▶ [Required action]: The expected result is the full listing, retyped exactly, without a single picture.

▶ [Dataset content]:
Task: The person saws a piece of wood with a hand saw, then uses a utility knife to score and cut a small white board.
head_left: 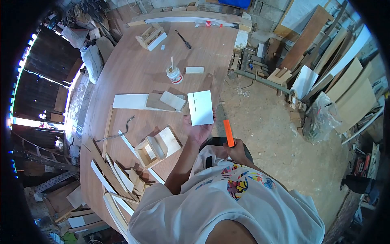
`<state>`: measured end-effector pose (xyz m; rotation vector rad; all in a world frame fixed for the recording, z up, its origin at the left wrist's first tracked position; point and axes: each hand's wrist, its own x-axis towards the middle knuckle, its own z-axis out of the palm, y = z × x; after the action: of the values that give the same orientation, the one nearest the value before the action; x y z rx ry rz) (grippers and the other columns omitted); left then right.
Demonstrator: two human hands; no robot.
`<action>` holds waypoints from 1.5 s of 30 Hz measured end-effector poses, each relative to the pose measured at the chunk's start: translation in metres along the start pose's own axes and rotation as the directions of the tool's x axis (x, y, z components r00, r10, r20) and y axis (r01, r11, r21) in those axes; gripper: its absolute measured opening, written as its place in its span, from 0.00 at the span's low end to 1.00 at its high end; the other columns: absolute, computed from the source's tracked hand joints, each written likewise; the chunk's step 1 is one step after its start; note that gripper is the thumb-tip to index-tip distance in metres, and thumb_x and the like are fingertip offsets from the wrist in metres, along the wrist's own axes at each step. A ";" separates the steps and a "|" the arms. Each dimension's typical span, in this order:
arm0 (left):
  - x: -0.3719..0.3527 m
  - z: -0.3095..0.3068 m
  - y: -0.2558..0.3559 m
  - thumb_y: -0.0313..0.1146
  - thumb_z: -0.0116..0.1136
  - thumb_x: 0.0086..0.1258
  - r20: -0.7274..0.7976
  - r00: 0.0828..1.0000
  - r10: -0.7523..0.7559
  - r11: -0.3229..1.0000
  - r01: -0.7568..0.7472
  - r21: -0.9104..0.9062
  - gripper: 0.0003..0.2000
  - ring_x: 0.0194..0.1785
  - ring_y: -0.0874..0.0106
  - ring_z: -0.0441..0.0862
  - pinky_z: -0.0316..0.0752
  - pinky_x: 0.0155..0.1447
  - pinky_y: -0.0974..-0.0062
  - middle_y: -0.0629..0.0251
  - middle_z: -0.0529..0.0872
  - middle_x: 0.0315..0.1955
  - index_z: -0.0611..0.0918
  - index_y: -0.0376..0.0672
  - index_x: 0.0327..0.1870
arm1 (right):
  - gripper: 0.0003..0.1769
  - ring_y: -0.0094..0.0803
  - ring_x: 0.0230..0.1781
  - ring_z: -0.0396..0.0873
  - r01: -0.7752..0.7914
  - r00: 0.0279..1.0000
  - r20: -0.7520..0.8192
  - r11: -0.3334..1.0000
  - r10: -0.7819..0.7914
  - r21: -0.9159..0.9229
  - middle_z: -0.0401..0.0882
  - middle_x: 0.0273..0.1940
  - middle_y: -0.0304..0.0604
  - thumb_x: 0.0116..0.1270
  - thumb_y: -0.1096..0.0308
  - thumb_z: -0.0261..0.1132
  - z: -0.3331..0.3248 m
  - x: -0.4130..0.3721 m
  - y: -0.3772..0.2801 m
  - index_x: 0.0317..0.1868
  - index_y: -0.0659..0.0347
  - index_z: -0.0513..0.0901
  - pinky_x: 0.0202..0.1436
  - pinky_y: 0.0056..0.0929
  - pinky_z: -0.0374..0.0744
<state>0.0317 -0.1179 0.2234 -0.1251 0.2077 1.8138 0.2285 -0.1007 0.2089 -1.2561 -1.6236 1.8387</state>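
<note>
My left hand (198, 129) holds a white rectangular board (200, 107) from below, above the table's right edge; a thin dark line runs down its face. In my right hand (237, 150) is an orange-handled saw (228, 133), its blade pointing away from me beside the board. Left of the board, small wooden pieces (173, 100) lie on a long white strip (131, 101). A white glue jar (174, 75) with a stick in it stands beyond them. Nearer me sits a small wooden box assembly (157, 147).
The wooden table (134, 73) also bears a second small assembly (151, 37), a screwdriver (183, 40), a white block (194, 70), a plastic bottle (213, 24) and a pile of wood strips (122, 179). Planks (304, 38) and a plastic bag (319, 118) stand at the right.
</note>
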 end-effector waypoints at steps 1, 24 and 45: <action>0.000 0.000 0.000 0.51 0.43 0.59 -0.003 1.000 -0.004 1.000 0.004 -0.001 0.33 0.49 0.52 0.76 0.74 0.55 0.61 0.41 0.75 0.49 0.69 0.34 0.60 | 0.11 0.17 0.17 0.66 0.008 1.000 0.003 1.000 -0.008 -0.014 0.70 0.16 0.32 0.55 0.74 0.65 0.000 0.000 0.000 0.18 0.63 0.74 0.20 0.24 0.64; -0.005 0.011 -0.002 0.49 0.38 0.61 -0.078 0.997 0.011 0.998 -0.007 0.055 0.30 0.45 0.56 0.79 0.76 0.51 0.63 0.44 0.79 0.46 0.73 0.33 0.56 | 0.11 0.17 0.17 0.66 0.068 0.997 -0.038 0.998 -0.068 -0.019 0.70 0.16 0.31 0.53 0.76 0.64 0.001 0.005 0.025 0.17 0.64 0.73 0.19 0.25 0.65; -0.007 0.005 -0.005 0.49 0.37 0.61 -0.041 0.999 0.000 0.999 0.002 0.047 0.30 0.45 0.56 0.80 0.75 0.50 0.61 0.44 0.79 0.46 0.73 0.34 0.56 | 0.12 0.17 0.19 0.65 0.046 0.998 -0.033 0.996 -0.049 -0.082 0.68 0.16 0.31 0.54 0.75 0.65 0.002 0.001 0.014 0.17 0.64 0.71 0.20 0.26 0.64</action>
<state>0.0380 -0.1222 0.2294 -0.1293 0.2795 1.8052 0.2298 -0.1050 0.1950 -1.2654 -1.7104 1.7286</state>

▶ [Solution for this exercise]:
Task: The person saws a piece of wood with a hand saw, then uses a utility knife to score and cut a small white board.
head_left: 
`<state>`: measured end-effector pose (xyz m; rotation vector rad; all in a world frame fixed for the recording, z up, its origin at the left wrist's first tracked position; point and axes: each hand's wrist, its own x-axis towards the middle knuckle, its own z-axis out of the palm, y = z × x; after the action: of the values that give the same orientation, the one nearest the value before the action; x y z rx ry rz) (grippers and the other columns omitted); left then right.
Demonstrator: two human hands; no robot.
`<action>` holds waypoints from 1.5 s of 30 Hz measured end-effector poses, each relative to the pose measured at the chunk's start: translation in metres along the start pose's own axes and rotation as the directions of the tool's x axis (x, y, z components r00, r10, r20) and y axis (r01, r11, r21) in those axes; gripper: its absolute measured opening, written as its place in its span, from 0.00 at the span's low end to 1.00 at its high end; the other columns: absolute, computed from the source's tracked hand joints, each written likewise; the chunk's step 1 is one step after its start; note that gripper is the thumb-tip to index-tip distance in metres, and thumb_x and the like are fingertip offsets from the wrist in metres, along the wrist's own axes at each step. A ";" separates the steps and a "|" the arms. Each dimension's typical span, in this order:
arm0 (left):
  - x: -0.3719..0.3527 m
  - z: -0.3095..0.3068 m
  - y: -0.2558..0.3559 m
  - thumb_y: -0.0313..0.1146
  - thumb_z: -0.0116..0.1136
  - thumb_x: 0.0086..0.1258
  - r20: -0.7274..0.7976
  - r00: 0.0828..1.0000
  - r10: -0.7523..0.7559
  - r11: -0.3229..1.0000
  - r01: -0.7568..0.7472
  - r21: -0.9104..0.9062
  - gripper: 0.0003..0.2000
  - ring_x: 0.0194..0.1785
  - ring_y: -0.0874..0.0106
  - ring_z: -0.0441..0.0862
  - pinky_z: -0.0316..0.0752
  - pinky_x: 0.0155..0.1447
  - pinky_y: -0.0974..-0.0062
  - middle_y: -0.0629..0.0251
  - middle_z: -0.0529..0.0872
  - middle_x: 0.0315..0.1955
  - index_z: -0.0611..0.0918
  - index_y: -0.0376..0.0672
  - index_x: 0.0327..0.1870
arm1 (right):
  - gripper: 0.0003..0.1769
  - ring_y: -0.0094..0.0803
  - ring_x: 0.0230..0.1781
  - ring_z: -0.0396..0.0873
  - r01: -0.7752..0.7914
  - r00: 0.0279..1.0000
  - r20: -0.7520..0.8192
  - r11: -0.3334..1.0000
  - r10: -0.7819..0.7914
  - r21: -0.9159..0.9229
  - middle_z: -0.0401..0.0882
  - middle_x: 0.0273..0.1940
  - middle_y: -0.0304..0.0604
  - thumb_x: 0.0116..0.1270
  - thumb_y: -0.1096..0.0308
  - thumb_z: -0.0261..0.1132
  - z: -0.3331..0.3248 m
  - x: -0.4130..0.3721 m
  - y: -0.3772..0.2801 m
  - index_x: 0.0317..0.1868
  - index_y: -0.0659..0.0347
  - index_z: -0.0513..0.0901
  - pinky_x: 0.0202..0.1436
  - pinky_y: 0.0056..0.0929
  - pinky_z: -0.0374..0.0744
<state>0.0317 -0.1179 0.2234 -0.1251 0.2077 1.8138 0.2285 -0.1007 0.2089 -1.2561 -1.6236 1.8387</state>
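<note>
My left hand (198, 129) holds a white rectangular board (200, 107) from below, above the table's right edge; a thin dark line runs down its face. In my right hand (237, 150) is an orange-handled saw (228, 133), its blade pointing away from me beside the board. Left of the board, small wooden pieces (173, 100) lie on a long white strip (131, 101). A white glue jar (174, 75) with a stick in it stands beyond them. Nearer me sits a small wooden box assembly (157, 147).
The wooden table (134, 73) also bears a second small assembly (151, 37), a screwdriver (183, 40), a white block (194, 70), a plastic bottle (213, 24) and a pile of wood strips (122, 179). Planks (304, 38) and a plastic bag (319, 118) stand at the right.
</note>
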 end-effector waypoints at steps 1, 24 and 45: <action>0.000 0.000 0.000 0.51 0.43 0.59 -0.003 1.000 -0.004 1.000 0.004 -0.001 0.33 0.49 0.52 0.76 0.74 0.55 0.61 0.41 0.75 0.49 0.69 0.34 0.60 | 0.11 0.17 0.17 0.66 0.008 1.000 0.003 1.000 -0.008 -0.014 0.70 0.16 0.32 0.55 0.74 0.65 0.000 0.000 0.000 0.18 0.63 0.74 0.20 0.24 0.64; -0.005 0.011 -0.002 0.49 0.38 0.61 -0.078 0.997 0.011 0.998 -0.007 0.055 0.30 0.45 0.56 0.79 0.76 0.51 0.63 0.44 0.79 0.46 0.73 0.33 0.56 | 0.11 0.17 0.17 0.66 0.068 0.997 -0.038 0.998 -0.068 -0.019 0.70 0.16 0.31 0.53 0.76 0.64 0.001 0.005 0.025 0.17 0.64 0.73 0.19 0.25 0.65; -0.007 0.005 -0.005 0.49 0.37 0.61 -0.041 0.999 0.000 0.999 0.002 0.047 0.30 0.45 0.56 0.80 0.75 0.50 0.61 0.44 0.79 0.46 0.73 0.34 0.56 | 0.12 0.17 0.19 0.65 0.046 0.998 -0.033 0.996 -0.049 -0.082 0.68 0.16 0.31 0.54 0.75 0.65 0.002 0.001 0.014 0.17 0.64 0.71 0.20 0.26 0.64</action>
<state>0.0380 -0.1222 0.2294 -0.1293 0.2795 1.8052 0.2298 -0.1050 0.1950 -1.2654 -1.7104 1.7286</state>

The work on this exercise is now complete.